The Way We Were
since 2005
Sunday, November 19, 2006
Friday, November 17, 2006
Saturday, January 14, 2006
Live but not live
The Korean journalism has lost its biggest sources-ironically, its most contempted enemy: the despotic authorities that plagued Korean people and society for decades in the past. Now a majority of the press and media, if not all, seem to be quite bored with their business and professions to the effect that they don't have any idea of a legimate way to justify their existence. This is a sentiment that probably entailed the kind of sensationalism and witch-hunting around Dr. Hwang.

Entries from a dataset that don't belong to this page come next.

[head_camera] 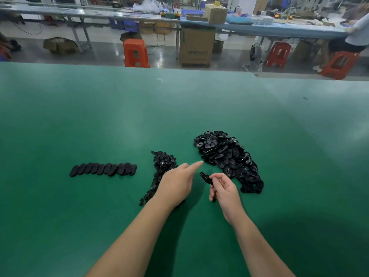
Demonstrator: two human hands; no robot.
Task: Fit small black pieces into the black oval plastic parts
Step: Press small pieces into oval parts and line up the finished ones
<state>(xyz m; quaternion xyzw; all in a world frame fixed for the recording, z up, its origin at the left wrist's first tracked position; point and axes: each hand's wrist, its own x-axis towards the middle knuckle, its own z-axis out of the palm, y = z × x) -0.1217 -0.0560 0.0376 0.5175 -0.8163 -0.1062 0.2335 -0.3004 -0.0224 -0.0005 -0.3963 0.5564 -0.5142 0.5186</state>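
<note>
Green table (pixel 99 120), seen from the head camera.

Far left: row of oval parts (pixel 103 168), laid overlapping edge to edge in a line, smooth sides up, well apart from both hands.

Centre: heap of small black pieces (pixel 162 161), trailing in a thin strip toward the near edge. The left hand (pixel 176 184) lies over the strip's near part, back of hand up, fingers straight and loose, forefinger extended toward the big pile. It grips nothing that shows.

Just right of it: the right hand (pixel 223 186), fingers curled, pinches one black oval part (pixel 205 177) raised off the table, tilted, between the two hands.

Right: big pile of oval parts (pixel 225 154), loose and jumbled, many with hollow sides up, just beyond the right hand.

Background, beyond the table: orange stools (pixel 135 53), cardboard box (pixel 196 47), long benches.
</note>
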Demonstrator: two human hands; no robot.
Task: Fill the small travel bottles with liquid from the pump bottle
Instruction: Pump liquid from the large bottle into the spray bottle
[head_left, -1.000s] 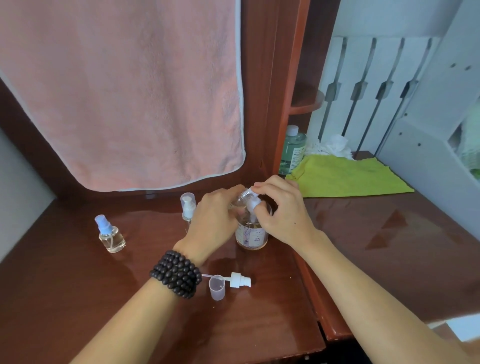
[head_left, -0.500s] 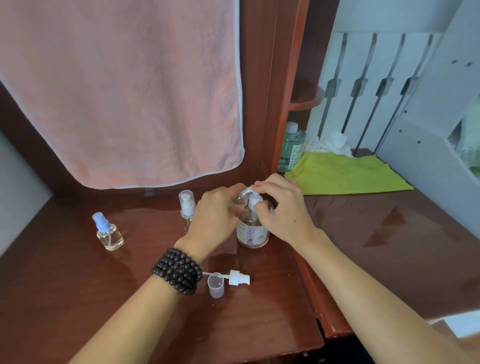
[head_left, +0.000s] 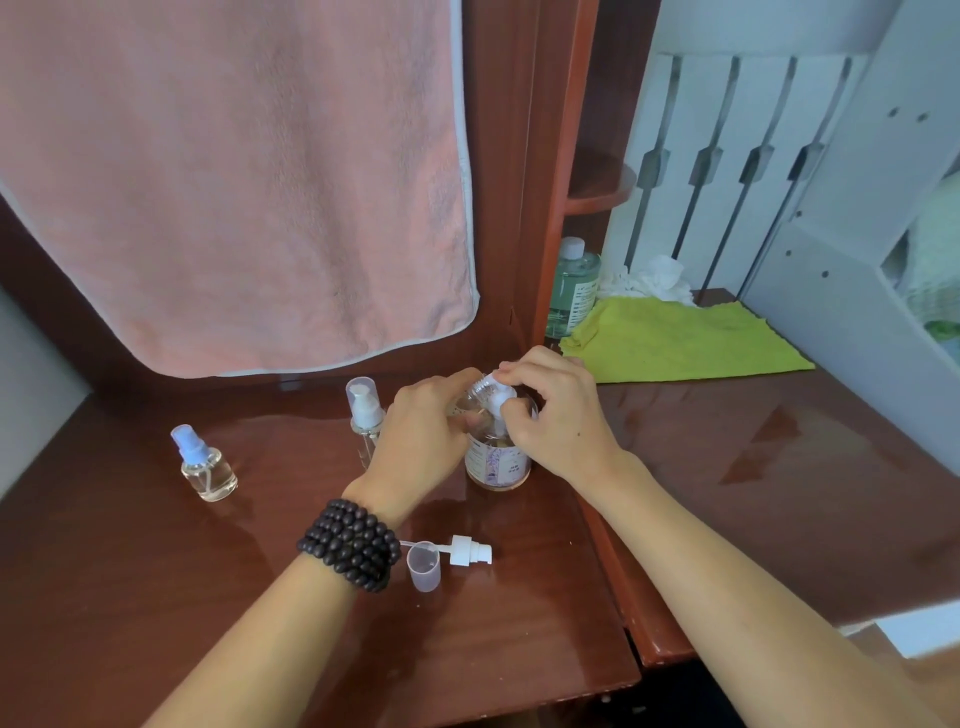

Surely, despite all the freedom, of speech, journalism, politics, of whatever there is, President Roh doesn't get as much respect as his predecessors from his people. Worth studying, meanwhile, is: whether President Roh has opended this new era himself or happened to be part of it.
Tuesday, January 10, 2006
Are you citizens or netizens?
Today's citizens are those who spend most of their work life off line and the media and press hold the target at these people who, having no other channels, would swallow their agenda as if it were ready made pills for information deficiency. Netizen, on the other hand, are viewd by this same press and mieda as competitors at best and even as enemies at worst. Some on-line journals indeed are grown out of the "netizenry" who have systems and money at their command.
Monday, January 09, 2006
World Wide Web
Certainly this is by far the most complex of all the webs in nature. No wonder, because it is created by the computers which pull out zillions of bits and interweave them across the world.